Dear Editor,
First of all, let's look at the natural seepage statistics, with some of the places or concepts Roland Seguin has cited [Nature leaks more than pipelines, Aug. 2 Letters, Langley Advance].
Increased offshore drilling has not been proven to decrease seepage, and could actually increase seepage.
A common practice in oil production is the injection of fluids or gas created during production, back into reservoirs in order to maintain pressure to force more oil and gas out. This practice can contribute to natural seepage.
For example, one of the stated impacts of the recently proposed Venoco Ellwood Full Field Development Project is increased natural oil and gas seepage as a result of waste water reinjection into formations that contribute to natural seepage.
Accidents due to oil production can also increase seepage.
Which brings me to the Gulf of Mexico, as cited by Mr. Seguin. Natural seepage has been estimated at half a million to as high as 12 million barrels a year. That's about 1,500 to 3,800 barrels a day - roughly a fifth of the 12,000 and 19,000 barrels per day released by the Deepwater Horizon oil spill.
The magnitude of the spill is not so crucial as its concentration. Were it diffused like the natural seeps over the entire Gulf, there is a natural mechanism for coping with oil.

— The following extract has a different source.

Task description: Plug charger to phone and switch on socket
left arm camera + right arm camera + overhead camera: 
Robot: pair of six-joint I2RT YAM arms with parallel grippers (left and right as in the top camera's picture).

The natural seeps are spread over a huge area, and because they've been going on for thousands of years, there is a well developed bacterial community that eats those things. You might say that the whole Gulf of Mexico has been inoculated_ but that's for natural occurrences, not mass produced man-made ones.
In cases of natural bitumen, many natural processes are already built in, or they are undrinkable and unusable.
In cases of man-made spills, it's not the simply stated case that he makes, that if it comes from the ground, it must be natural and okay. If that were true, we'd still be using lead in paint.
We are unnaturally pulling it out of areas, making concentrated forms of it, and transporting it across areas that do not have vast areas of natural seepage. B.C.'s mountains and coastline don't have natural inoculations built in.
Trains, trucks, and chemicals fall under highway and transportation acts, and various dangerous goods regulations that have to be strictly adhered to. When a truck or train derails, it is immediately known, confined, and dealt with, and not found by accident by plane by another company with no one else knowing about it, as per a northern Alberta leak, or left to leak for 17 hours as per Kalamazoo, Michigan.
As a former truck driver, I've transported Super B's of fuel to gas stations without an accident, and regardless of what company I worked for, I was personally responsible for the load I was carrying and subject to the fines if regulations weren't followed to the letter. Even having the wrong placards on your truck or train car will get you, the operator, the fine - a huge financial hit.
But an oil company? Even a $3 million fine is like a $10 parking ticket to a middle-class person.
Given the recent increases in land, mud, and rock slides, along with flooding, it complicates things drastically. And, then there's the delicate matter of faultlines.
Trains or trucks can stop long before they reach any road or set of tracks covered with rocks or compromised. Pipelines are always running, and the auto-shut-off obviously doesn't always work. Nor does it pick up smaller leaks.
One has to wonder what an independent study of the soil quality under Walnut Grove would show for a pipeline that's now well past the ages of some of Wisconsin's pipes. Granted, it's a different company, but still important, given that's the location of the soon-to-be twinned pipe to Burnaby.
Is it fair to compare Kinder Morgan to Enbridge?
Perhaps. They certainly are trying to sneak in under the media radar. In an April 2012 report, The Facts About Kinder Morgan, Sightline's Eric de Place found "numerous incidents involving KM's 43,000 miles of oil and gas pipelines in North America have resulted in "deaths, felonies, and environmental disasters," including the 2007 incident in Burnaby in which 1,500 barrels of oil spewed onto homes and flowed down streets into Burrard Inlet after an excavator struck a poorly-mapped KM pipeline."
Their record isn't as spotless as one would like, even without the highly localized Burnaby incident.
But getting back to Enbridge, there's no amount of money that can cover what we could lose in terms of valuable agricultural land, fisheries, or water quality for irrigation or urban use.
We can't eat or drink oil, but there are products that will replace everything that oil creates, without affecting the food supply.
In that, 'eco-radicals' or the like are promoting self-sustainability in a selfless way that doesn't mortgage our children's future with promises of corporations that have repeatedly been using us and our environment as test subjects. Otherwise, safety standards for workers would still be the same as they were fifty years ago, and products that were in use in that same time frame that are now 'controlled from illegal dumping' and 'use for public products' would also still be around . . . such as 'lead in gasoline, paint, or used as cheap metal for toys.'
Given that profit clearly trumps everything else, especially when the public safety record for private corporations seems to be the moral equivalent of a repeat offender, the current Federal government's omnibus bill is designed to enhance their ability to repeat it again and again, with little oversight.